__Brief__.
If a line in the material below has the string "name", copy it out.

__Entries supplied__.
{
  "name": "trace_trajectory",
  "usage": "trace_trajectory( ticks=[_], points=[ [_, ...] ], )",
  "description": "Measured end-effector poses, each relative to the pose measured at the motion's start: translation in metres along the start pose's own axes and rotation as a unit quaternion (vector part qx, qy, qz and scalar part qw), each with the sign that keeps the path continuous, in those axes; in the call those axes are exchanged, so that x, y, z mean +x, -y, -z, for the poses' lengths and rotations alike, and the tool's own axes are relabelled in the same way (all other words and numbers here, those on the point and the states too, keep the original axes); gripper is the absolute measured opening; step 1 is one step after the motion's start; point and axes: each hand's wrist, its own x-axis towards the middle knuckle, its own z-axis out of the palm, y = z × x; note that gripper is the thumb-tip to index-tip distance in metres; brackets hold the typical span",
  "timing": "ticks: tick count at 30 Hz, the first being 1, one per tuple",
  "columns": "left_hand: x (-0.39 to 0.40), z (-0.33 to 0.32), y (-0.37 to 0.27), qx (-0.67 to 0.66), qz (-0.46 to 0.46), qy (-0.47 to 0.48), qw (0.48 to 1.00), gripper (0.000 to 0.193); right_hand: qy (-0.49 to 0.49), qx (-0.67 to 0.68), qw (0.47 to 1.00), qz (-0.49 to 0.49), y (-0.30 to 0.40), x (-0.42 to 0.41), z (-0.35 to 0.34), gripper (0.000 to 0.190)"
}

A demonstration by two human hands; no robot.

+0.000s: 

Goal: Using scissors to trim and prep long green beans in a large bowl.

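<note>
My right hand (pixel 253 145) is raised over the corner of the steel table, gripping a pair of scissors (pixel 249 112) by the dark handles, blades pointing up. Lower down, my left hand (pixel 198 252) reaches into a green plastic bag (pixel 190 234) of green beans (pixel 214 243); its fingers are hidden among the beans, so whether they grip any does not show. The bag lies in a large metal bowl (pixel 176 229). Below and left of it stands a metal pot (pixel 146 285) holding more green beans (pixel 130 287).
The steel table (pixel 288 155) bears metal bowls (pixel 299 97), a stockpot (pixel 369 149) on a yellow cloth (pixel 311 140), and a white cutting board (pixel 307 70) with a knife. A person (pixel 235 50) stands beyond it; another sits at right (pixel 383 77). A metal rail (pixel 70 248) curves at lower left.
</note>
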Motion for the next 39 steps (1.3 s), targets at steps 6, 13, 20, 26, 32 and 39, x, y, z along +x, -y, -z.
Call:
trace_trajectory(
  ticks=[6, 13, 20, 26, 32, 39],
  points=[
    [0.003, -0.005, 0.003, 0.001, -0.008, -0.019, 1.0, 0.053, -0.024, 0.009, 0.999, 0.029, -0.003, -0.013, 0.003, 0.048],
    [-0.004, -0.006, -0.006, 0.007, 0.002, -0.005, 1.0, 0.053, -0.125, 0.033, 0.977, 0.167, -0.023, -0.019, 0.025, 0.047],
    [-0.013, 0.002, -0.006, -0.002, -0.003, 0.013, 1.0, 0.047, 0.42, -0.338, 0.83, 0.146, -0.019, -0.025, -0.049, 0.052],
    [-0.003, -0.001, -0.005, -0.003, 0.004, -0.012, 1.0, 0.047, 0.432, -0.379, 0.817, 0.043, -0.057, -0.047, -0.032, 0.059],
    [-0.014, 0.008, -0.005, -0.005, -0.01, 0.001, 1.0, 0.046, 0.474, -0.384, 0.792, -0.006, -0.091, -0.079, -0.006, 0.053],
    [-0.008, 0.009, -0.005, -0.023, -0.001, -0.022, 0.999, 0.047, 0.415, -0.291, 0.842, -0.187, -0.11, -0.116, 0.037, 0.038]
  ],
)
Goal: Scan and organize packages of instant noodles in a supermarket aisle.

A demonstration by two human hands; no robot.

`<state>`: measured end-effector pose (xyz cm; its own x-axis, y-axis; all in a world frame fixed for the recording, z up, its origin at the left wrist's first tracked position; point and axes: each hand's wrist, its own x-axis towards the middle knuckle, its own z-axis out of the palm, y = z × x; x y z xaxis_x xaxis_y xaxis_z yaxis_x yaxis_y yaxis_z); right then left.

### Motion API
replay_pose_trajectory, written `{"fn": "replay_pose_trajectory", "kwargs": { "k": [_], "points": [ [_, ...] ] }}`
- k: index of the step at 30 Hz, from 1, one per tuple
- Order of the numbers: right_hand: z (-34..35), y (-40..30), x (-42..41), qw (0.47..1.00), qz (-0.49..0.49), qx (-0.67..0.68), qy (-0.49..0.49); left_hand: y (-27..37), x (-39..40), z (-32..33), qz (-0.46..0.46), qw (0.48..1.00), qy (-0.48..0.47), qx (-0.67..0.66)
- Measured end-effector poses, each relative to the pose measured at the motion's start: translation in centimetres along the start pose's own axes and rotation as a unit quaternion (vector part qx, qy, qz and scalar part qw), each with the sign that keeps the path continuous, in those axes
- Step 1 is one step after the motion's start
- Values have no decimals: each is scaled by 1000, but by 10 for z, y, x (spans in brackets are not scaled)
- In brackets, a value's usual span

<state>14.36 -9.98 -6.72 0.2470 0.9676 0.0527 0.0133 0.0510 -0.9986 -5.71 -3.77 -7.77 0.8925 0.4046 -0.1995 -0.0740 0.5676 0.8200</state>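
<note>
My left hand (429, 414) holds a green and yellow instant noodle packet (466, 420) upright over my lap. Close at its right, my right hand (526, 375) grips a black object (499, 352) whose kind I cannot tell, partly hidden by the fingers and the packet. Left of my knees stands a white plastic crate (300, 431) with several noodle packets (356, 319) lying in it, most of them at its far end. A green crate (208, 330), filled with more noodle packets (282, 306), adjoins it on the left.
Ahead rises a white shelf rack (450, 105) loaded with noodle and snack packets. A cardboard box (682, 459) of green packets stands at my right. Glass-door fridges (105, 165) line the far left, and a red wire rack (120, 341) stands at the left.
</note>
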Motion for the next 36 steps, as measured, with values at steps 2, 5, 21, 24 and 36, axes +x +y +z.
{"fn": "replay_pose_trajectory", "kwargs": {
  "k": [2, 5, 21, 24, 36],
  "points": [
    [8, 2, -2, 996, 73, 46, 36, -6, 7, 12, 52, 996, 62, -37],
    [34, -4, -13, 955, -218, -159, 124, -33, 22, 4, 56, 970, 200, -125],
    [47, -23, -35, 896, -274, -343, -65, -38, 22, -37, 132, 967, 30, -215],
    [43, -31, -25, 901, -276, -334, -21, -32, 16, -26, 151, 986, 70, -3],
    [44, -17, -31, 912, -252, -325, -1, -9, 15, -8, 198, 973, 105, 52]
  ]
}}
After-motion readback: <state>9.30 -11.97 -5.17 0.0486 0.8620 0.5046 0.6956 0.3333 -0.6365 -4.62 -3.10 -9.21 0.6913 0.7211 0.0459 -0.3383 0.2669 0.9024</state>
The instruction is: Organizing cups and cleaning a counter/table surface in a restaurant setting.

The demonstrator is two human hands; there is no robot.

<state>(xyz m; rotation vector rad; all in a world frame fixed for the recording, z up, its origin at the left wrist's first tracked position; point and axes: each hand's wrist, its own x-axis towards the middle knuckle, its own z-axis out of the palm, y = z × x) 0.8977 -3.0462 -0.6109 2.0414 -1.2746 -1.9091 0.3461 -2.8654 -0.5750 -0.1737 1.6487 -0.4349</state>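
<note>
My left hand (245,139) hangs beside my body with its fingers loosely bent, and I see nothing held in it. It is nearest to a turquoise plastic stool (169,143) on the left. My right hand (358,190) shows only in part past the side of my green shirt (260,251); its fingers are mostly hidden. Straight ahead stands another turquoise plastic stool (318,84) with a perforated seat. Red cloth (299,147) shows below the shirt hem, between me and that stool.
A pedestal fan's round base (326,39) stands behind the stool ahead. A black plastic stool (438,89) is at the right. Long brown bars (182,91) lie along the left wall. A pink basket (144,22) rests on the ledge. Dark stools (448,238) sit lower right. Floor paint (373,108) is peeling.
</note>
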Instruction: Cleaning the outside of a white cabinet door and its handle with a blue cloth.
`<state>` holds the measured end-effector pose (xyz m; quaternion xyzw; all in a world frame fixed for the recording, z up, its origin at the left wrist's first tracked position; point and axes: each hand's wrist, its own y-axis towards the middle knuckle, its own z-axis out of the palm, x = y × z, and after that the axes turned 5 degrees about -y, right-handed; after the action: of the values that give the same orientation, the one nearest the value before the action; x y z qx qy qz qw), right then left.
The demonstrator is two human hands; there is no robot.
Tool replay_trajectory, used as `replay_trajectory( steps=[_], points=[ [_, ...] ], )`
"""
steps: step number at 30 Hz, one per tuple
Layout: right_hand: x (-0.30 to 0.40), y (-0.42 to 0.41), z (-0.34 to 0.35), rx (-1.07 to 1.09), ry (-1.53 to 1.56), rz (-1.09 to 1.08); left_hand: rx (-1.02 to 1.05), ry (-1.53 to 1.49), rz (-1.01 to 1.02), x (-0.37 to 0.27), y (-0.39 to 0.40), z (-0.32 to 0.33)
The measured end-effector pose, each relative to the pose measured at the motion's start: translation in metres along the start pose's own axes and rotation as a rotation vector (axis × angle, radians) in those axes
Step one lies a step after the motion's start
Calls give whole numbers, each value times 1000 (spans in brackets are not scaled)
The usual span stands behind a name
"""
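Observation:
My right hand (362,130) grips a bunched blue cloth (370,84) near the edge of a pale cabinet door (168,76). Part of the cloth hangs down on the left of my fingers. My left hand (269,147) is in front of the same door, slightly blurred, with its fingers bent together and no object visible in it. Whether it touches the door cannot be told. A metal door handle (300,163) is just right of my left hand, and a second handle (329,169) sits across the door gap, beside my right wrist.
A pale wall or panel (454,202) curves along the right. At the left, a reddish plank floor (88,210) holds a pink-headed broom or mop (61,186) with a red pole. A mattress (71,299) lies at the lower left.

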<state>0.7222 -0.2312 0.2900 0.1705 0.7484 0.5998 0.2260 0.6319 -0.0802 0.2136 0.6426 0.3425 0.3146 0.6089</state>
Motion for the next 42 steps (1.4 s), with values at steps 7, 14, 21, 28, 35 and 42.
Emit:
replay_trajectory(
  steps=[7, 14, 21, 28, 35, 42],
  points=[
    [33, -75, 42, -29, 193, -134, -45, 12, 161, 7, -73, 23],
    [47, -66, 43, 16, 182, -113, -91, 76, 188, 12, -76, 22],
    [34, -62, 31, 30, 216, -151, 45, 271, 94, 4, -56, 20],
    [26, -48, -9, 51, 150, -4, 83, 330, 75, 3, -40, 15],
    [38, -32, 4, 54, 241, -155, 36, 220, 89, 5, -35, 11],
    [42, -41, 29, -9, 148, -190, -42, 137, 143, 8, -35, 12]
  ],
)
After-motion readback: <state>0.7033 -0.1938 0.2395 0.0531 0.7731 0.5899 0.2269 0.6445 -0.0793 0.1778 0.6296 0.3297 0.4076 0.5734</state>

__Expected answer__.
  "name": "trace_trajectory",
The usual span stands behind a name

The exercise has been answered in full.